Memory-Guided Tree Search with Cross-Branch Knowledge Transfer for LLM Solver Synthesis
For practitioners using LLMs to generate solvers for combinatorial optimization, MEMOIR provides a method to reduce constraint violations and improve solution quality through structured memory, though the approach is incremental over existing tree-search and evolutionary methods.
MEMOIR introduces a memory-guided tree-search framework with cross-branch knowledge transfer for LLM-based solver synthesis, achieving 96.7% solution validity (9.2 point improvement over baselines) and 7.3 point average normalized score gain across seven combinatorial optimization problems.

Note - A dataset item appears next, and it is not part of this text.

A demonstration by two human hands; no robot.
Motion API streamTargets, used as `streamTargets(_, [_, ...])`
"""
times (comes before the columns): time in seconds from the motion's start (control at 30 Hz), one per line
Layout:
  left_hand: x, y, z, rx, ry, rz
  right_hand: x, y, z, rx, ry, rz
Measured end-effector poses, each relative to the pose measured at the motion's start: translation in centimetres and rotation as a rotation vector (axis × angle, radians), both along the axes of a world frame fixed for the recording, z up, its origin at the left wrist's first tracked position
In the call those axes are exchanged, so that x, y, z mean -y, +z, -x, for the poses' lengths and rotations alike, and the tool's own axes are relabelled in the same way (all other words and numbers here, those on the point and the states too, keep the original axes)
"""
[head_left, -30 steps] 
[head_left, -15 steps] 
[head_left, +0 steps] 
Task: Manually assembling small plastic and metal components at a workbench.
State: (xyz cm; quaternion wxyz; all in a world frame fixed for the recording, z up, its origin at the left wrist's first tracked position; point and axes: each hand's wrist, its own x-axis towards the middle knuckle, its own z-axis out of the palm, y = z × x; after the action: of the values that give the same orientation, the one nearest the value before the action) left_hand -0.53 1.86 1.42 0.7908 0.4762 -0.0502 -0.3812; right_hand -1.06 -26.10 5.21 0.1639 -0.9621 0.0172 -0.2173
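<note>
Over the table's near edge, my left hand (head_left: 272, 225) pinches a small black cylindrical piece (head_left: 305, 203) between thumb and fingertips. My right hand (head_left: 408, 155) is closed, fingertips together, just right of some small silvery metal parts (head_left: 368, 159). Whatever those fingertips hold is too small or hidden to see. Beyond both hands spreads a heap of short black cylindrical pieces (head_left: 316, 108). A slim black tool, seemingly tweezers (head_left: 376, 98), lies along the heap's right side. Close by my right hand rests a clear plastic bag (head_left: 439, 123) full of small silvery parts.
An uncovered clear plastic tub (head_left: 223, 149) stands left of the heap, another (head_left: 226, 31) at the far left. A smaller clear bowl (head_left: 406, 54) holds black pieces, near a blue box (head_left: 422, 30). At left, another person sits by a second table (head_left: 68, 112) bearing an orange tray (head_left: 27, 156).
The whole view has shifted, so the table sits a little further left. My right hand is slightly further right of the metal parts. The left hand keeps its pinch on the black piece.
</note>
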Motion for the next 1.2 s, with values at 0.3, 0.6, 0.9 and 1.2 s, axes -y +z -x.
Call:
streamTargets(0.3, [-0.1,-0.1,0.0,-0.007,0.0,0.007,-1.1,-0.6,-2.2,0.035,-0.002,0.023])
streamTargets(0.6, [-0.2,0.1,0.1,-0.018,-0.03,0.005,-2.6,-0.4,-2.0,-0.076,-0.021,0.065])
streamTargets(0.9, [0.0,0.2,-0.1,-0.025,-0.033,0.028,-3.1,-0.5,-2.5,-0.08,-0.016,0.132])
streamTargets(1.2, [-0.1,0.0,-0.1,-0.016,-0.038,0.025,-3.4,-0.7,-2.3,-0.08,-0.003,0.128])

Combinatorial optimization (CO) underlies decision-making from logistics to chip design, where infeasible solutions are operationally unusable and small quality gains translate into substantial economic value. Recent work uses large language models (LLMs) to automate solver synthesis: generating executable solver programs from natural-language specifications. However, existing tree-search and evolutionary agents refine candidate trajectories in parallel without explicit knowledge transfer, reintroducing the same constraint violations and converging on similar algorithm families. We introduce MEMOIR, a memory-guided tree-search framework with a two-level memory hierarchy: branch-local memory preserves execution-grounded refinement details within a branch as it iterates on a single algorithmic design, while global memory stores compressed algorithmic and failure-mode summaries across branches. A reflection step at branch termination distills these summaries, enabling cross-branch transfer without polluting future contexts with low-level debugging traces. Across seven CO problems spanning scheduling, routing, packing, and geometric design, MEMOIR achieves 96.7% solution validity (a 9.2 point gap over the strongest baseline) and improves the average normalized score by 7.3 points at matched per-method execution budget. Over three independent runs on four problems, MEMOIR's run-to-run validity standard deviation is more than an order of magnitude below that of every baseline we evaluated in this setting, suggesting that memory-guided exploration yields consistent improvements rather than reflecting sampling variance.